3) Lutar contra quem pensa diferente e matá-lo (ou forçá-lo a obedecer à minha crença) é um jeito de ganhar minha luta interna contra tentações e fraquezas. Por exemplo, impedir a prática de sexualidades divergentes é um jeito (fictício) de controlar minha própria sexualidade divergente. Além disso, uma causa pretensamente "generosa" me autoriza a cometer atrocidades que, sem isso, eu nunca me permitiria (embora elas me tentem) - estupros, assassinatos etc.

4) O ingresso em uma causa inimiga de nossa cultura (temida pelos adultos e pelo suposto establishment) realiza o sonho adolescente em toda sua contradição: o máximo de transgressão, junto com o máximo de obediência servil e conformidade. Exatamente como o ingresso numa gangue ou, talvez, numa igreja.

5) Os combatentes estrangeiros do EI gravam vídeos e mostram camaradagem e heroísmo iminente. Encontram, assim, um jeito de serem invejados por (alguns de) seus pares. Nossa cultura é responsável pela miséria desses candidatos fundamentalistas? Talvez sim: por nossa maneira envergonhada de sermos modernos, como se viver num mundo sem absolutos e com pouco sentido garantido fosse uma falha. Na verdade, deveria aparecer como nossa maior conquista.

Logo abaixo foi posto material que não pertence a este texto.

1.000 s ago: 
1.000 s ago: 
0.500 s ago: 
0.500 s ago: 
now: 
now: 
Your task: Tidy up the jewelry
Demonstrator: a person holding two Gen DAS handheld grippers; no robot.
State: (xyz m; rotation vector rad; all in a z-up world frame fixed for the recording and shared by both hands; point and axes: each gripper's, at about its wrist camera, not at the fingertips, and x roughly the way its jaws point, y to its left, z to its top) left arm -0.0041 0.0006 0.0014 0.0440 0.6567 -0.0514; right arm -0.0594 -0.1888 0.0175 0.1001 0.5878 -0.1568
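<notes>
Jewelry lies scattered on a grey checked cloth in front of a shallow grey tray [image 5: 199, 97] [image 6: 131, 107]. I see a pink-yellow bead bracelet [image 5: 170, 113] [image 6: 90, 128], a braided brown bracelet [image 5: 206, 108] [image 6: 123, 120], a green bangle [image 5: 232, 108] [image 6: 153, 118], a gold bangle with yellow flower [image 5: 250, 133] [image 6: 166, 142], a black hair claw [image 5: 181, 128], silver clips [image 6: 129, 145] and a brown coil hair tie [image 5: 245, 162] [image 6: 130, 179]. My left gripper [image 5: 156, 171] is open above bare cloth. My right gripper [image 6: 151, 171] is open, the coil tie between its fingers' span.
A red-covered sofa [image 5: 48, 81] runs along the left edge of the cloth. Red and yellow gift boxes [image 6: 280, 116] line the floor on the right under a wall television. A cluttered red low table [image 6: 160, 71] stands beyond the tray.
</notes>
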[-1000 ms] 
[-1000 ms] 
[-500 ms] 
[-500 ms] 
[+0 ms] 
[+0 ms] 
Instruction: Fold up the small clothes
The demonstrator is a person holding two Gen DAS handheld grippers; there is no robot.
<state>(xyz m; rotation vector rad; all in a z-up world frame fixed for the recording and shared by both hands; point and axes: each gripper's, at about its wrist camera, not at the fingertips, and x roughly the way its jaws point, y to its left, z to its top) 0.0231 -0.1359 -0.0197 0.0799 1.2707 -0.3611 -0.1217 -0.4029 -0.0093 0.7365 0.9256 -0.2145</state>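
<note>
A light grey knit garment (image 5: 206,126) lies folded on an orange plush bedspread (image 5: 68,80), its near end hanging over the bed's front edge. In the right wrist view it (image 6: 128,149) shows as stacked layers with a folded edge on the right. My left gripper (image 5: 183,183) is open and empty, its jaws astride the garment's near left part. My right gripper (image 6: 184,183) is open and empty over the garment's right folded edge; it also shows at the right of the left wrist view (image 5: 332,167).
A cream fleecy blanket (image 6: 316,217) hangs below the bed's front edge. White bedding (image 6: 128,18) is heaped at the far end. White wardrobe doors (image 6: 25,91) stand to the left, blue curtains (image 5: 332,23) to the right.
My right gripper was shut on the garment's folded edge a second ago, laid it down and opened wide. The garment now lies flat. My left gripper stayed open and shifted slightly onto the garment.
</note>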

CONTARDO CALLIGARIS é psicanalista, doutor em psicologia clínica e escritor. Ensinou Estudos Culturais na New School de NY e foi professor de antropologia médica na Universidade da Califórnia em Berkeley. Reflete sobre cultura, modernidade e as

aventuras do espírito contemporâneo (patológicas e ordinárias). Jornal FOLHA DE SÃO PAULO, Março de 2015.